§ **Supplied records**
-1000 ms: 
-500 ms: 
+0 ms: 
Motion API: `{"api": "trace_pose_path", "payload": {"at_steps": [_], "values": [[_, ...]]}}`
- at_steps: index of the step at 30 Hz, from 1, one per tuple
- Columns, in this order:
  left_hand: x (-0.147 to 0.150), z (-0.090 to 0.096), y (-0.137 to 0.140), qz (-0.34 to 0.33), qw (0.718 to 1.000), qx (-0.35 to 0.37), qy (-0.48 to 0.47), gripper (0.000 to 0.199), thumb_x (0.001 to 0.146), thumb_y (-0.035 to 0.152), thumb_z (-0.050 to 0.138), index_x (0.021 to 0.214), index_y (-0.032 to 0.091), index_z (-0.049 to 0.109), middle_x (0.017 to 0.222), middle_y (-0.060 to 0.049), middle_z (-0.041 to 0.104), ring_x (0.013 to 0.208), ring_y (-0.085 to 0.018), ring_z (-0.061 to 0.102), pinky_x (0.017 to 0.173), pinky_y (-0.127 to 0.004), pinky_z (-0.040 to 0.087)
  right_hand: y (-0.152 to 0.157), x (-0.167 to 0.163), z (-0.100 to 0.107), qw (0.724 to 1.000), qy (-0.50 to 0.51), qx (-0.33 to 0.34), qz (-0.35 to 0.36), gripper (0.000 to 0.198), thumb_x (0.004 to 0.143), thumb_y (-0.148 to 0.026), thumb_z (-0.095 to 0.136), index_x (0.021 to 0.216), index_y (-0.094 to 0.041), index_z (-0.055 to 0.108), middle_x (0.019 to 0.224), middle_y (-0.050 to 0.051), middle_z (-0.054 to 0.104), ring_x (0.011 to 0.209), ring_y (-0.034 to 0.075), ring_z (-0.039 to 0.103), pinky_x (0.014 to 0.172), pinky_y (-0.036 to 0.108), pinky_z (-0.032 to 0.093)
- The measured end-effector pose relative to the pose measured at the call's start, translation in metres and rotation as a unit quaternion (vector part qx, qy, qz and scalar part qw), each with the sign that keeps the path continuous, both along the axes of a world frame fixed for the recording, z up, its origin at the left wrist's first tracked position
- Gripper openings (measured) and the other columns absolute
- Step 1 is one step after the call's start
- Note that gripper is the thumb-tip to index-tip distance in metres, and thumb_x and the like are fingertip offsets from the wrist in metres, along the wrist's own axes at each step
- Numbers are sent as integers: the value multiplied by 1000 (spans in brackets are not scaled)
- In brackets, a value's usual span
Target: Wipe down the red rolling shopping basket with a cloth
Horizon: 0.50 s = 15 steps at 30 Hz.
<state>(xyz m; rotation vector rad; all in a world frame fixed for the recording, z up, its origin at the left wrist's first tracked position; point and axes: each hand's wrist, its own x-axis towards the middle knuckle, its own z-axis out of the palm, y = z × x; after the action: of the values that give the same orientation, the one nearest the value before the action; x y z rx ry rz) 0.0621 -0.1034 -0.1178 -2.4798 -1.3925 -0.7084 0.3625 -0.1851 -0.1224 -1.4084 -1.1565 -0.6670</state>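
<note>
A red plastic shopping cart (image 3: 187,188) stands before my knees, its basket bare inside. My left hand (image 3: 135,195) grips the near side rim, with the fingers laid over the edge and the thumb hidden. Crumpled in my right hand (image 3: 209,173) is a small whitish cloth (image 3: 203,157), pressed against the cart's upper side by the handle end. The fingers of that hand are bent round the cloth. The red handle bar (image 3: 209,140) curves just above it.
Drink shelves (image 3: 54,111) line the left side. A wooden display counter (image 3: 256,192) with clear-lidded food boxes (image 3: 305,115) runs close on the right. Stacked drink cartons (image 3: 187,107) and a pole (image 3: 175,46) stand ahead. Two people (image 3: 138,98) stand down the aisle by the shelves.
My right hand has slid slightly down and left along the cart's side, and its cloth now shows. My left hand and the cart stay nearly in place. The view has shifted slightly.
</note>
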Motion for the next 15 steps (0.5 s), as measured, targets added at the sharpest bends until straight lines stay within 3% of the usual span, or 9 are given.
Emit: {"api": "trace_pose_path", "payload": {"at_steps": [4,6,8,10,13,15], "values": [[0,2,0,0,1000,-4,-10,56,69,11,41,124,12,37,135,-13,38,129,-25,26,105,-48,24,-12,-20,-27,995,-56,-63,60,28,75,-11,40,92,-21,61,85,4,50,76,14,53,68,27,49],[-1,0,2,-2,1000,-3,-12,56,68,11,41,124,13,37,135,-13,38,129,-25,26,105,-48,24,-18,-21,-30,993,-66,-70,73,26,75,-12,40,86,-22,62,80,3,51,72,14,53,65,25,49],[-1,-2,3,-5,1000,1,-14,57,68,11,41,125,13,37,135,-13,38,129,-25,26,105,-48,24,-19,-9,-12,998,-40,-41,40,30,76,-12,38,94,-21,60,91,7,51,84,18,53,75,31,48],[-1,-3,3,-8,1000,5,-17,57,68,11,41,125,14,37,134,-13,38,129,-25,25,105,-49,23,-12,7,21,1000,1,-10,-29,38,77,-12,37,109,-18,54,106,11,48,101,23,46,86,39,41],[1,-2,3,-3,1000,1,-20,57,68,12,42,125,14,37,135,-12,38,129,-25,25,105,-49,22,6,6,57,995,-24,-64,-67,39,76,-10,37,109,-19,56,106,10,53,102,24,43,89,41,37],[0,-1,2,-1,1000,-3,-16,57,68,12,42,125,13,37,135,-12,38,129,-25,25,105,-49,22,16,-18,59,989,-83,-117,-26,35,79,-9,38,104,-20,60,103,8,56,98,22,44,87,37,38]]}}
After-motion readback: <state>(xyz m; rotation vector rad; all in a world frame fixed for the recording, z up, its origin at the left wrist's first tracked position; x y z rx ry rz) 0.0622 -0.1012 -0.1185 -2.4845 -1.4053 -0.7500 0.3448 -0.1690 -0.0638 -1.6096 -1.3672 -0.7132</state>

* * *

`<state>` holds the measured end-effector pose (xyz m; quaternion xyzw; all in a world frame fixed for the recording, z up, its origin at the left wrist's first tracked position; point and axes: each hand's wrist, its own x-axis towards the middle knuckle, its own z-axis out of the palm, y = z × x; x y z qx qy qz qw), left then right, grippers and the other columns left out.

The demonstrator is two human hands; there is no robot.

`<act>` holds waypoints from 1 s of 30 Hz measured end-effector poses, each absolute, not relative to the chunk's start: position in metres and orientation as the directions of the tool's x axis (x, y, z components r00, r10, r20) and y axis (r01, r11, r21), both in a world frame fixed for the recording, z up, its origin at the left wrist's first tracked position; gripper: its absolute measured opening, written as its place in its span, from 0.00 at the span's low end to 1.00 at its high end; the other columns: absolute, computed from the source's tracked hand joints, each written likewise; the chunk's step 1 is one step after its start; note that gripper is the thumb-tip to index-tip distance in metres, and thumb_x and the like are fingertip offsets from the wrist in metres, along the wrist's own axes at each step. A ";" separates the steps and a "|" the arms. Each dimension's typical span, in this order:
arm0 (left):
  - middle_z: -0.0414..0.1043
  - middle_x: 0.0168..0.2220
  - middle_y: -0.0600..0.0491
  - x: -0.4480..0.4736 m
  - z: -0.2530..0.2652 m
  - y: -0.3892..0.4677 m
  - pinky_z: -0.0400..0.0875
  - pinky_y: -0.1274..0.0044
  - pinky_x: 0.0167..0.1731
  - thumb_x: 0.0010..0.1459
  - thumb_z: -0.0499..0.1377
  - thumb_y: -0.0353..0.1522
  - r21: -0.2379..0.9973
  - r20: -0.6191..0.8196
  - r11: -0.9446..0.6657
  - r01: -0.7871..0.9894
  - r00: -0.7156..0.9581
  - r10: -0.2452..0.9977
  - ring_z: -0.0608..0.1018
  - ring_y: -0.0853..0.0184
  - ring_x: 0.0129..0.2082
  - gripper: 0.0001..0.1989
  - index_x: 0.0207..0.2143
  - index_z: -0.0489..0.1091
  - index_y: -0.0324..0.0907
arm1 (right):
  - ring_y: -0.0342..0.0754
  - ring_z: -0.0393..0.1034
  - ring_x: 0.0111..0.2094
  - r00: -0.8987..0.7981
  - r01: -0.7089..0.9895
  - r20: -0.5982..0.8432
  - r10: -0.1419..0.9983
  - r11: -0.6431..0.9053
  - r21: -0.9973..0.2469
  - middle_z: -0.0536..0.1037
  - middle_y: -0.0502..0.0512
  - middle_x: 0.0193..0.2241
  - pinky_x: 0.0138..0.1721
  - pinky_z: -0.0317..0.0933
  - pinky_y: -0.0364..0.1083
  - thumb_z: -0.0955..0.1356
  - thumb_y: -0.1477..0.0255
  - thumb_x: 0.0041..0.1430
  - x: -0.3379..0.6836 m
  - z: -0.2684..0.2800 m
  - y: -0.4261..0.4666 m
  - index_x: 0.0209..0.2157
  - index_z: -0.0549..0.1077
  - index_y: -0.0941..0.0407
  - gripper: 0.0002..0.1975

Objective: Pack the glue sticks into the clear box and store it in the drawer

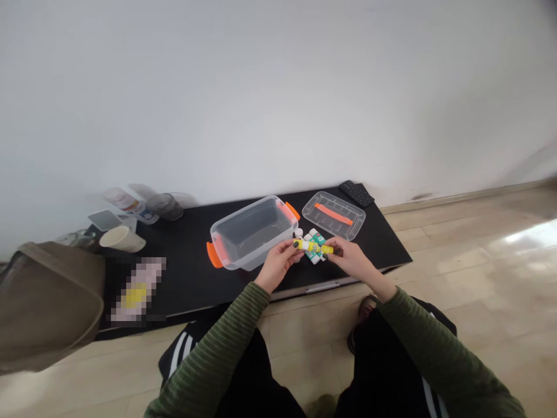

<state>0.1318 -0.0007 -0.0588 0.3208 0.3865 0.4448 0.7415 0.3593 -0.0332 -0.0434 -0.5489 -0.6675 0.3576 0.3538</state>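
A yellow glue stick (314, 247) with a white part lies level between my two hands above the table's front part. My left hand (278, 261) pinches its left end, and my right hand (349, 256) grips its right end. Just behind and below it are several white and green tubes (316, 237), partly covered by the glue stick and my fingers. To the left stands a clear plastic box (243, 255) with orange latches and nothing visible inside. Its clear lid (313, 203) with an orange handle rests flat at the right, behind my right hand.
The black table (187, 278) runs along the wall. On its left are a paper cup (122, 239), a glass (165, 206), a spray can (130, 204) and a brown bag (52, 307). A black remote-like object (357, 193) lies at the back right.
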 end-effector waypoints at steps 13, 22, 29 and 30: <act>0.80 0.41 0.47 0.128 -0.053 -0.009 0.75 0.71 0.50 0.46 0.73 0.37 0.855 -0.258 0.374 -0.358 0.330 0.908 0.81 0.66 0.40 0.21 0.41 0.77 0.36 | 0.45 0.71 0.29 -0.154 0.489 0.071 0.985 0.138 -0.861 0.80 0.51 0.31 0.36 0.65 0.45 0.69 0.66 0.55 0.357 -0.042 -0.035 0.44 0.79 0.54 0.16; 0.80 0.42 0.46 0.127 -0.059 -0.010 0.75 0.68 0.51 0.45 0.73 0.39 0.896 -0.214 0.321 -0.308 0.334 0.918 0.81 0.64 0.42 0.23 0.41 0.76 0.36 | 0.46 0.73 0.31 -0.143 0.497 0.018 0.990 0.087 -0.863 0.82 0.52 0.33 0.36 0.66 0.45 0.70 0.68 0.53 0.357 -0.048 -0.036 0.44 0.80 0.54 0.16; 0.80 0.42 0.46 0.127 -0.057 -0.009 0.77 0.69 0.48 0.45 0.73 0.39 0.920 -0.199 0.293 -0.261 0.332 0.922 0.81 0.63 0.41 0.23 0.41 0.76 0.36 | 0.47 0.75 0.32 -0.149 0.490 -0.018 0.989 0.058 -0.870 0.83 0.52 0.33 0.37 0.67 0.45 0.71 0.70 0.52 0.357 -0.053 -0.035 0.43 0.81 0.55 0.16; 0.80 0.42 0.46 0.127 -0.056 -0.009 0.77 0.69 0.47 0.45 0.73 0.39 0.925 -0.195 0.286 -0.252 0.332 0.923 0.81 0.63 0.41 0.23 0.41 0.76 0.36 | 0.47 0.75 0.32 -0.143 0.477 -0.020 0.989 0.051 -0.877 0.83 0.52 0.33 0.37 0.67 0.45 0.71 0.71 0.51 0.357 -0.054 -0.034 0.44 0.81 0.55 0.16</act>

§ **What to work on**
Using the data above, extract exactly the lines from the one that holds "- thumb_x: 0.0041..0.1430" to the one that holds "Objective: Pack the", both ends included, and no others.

§ **Worked solution**
  - thumb_x: 0.0041..0.1430
  - x: -0.3379..0.6836 m
  - z: -0.2684..0.2800 m
  - y: -0.4261..0.4666 m
  - index_x: 0.0209..0.2157
  - index_z: -0.0549..0.1077
  - index_y: -0.0941..0.0407
  - gripper: 0.0002..0.1975

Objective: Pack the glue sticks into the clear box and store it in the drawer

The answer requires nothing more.